Kayısının Adı Mişmiş
Prof.Dr. Esin Emin ÜSTÜN
Malatya'da kaysıya 'Mişmiş' derler.
Doğup büyüdüğüm yörede kaysının adının neden
Mişmiş olduğunu bilmiyordum.
Bunu ''Cömert Toprakların Masalı: Doğu Anadolu'' isimli
Kitabı okuduğumda öğrendim.
Kaysı üreticisi ne elde edeceği kendisine sorulduğunda
Şöyle tanımlarmış.
Dikecekmiş.
Büyüyecekmiş.
Meyve verecekmiş.
Soğuk vurmayacakmış.
Elimiz para görecekmiş.
Miş miş de miş miş!..
Kaysı hiç atık bırakmayan apayrı bir özelliğe sahip.
Dışı meyve, çekirdeğin içi yemiş ve ilaç hammaddesi olarak Kullanıldığı gibi çekirdeğin dış kabuğu da değerlendiriliyor.
Malatya ile özdeşleşmiş mişmişin bazı özel çeşitleri var.
''Hacıhaliloğlu'', ''Hasanbey'', ''Kabaaşı'', ''Çöloğlu'' bunlara örnek.
Hacıhaliloğlu'nun güzel bir aroması ve hoş kokusu mevcut.
Hasanbey kaysısı Malatya'nın 1930'lu yıllardaki belediye başkanı
Hasan Derinkök'ün bahçesinde ilk kez aşılanıp üretilmiş.
Meyveleri iri olup yaklaşık 45-55 gram ağırlığındadır.
Dayanıklı olduğundan taze olarak dış pazarlara gönderilir.
Kabaaşı en yeni üretilen kurutmalık iri bir kaysı türüdür.
Çöloğlu kaysısına gelince hoş kokulu bir aroması vardır.
Kurutmalık olarak kullanıldığı gibi
Reçel ve marmelat yapımında da kullanılır.
Malatya'da kaysı bahçeleri kentin
Hemen hemen her yöresinde bulunurdu.
Çocukluk yıllarımın geçtiği
İsmetpaşa Kasabası'nda da (Yeşilyurt) vardı.
Ancak o dönemdeki kaysıların
Şimdikiler kadar kaliteli olmadığını hatırlıyorum.
Annemin kaysı ile ilgili olarak yazdan hazırladıkları
Kurutma kaysı ve reçeldi.
Kışın kavurmasını yapacağımız kaysıyı
Evimizdeki tandır bölümünün üstünde yer alan dama yaydığı tertemiz hılaların üstünde kuruturdu.

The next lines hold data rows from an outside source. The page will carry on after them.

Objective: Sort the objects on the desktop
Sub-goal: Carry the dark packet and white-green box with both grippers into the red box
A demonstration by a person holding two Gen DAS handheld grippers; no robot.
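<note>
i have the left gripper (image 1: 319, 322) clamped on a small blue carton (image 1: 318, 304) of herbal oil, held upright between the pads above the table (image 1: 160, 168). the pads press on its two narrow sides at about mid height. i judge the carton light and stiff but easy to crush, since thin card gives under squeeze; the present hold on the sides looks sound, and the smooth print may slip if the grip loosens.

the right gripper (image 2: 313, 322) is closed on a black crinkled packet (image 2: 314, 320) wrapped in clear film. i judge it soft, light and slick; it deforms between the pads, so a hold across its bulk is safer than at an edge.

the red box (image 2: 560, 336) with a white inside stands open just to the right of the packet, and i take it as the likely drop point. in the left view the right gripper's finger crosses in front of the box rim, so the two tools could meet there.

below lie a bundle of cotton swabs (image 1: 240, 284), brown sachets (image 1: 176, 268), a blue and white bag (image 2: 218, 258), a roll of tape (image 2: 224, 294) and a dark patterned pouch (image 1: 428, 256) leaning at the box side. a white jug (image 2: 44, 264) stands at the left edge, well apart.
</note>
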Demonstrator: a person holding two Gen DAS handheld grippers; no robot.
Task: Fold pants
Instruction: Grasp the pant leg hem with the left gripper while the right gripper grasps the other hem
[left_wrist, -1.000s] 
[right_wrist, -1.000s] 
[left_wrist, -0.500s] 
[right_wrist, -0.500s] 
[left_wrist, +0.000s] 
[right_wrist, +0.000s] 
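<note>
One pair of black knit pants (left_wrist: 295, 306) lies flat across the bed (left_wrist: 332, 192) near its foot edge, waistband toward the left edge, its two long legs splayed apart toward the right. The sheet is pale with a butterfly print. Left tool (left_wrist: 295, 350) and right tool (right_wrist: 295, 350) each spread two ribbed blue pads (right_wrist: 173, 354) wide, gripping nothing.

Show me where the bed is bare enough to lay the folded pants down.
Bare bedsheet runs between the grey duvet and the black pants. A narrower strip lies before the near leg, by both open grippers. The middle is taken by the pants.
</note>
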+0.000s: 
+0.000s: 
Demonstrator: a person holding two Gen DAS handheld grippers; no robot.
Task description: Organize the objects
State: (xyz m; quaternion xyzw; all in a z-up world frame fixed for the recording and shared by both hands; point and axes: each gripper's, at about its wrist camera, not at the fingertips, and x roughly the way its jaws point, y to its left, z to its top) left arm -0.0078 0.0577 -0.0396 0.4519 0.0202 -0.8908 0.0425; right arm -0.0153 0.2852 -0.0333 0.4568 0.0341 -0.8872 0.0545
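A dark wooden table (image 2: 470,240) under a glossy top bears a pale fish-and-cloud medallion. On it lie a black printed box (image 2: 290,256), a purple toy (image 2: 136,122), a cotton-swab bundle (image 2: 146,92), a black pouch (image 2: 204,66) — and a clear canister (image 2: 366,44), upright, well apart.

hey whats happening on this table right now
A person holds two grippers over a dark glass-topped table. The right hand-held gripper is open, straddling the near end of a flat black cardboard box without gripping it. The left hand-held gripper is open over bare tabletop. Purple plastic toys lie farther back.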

Reçellik özel kaysıyı dostlarımız ''Kemal Yakın Ailesi''
Kendi bahçelerinden gönderirdi.
Bir gün bizi kente çok uzak olmayan semtteki
Kendi kaysı bahçelerine götürdüler.
Uçsuz bucaksız ağaçların olduğu bahçede
Kükürtleme işlemlerinin yapıldığı kocaman odayı (Damı)
İlk orada görmüştüm.
Şimdi bu işlemler
Çok farklı teknolojik yöntemlerle yapılıyor.
Annemin özenerek hazırladığı
Güneşte olgunlaştıktan sonra içine
Kırılan çekirdeğinin konulduğu
Kaysı reçeli rengiyle ve tadıyla çok güzel olurdu.
Gelelim şimdilere, bugünlere...
Kenti ve yaşayanları büyük acılar, zorluklar
İçinde bırakan depreme inat
Kaysı ağaçları küsmediler bu yıl da yine o güzelim
Uçuk pembe renkli çiçeklerini açtılar.
Ve meyvelerini cömertçe verdiler.
Ancak!..
Konuşabilselerdi
Kendi acılarını nasıl dile getirirler?
Neler söylerlerdi?..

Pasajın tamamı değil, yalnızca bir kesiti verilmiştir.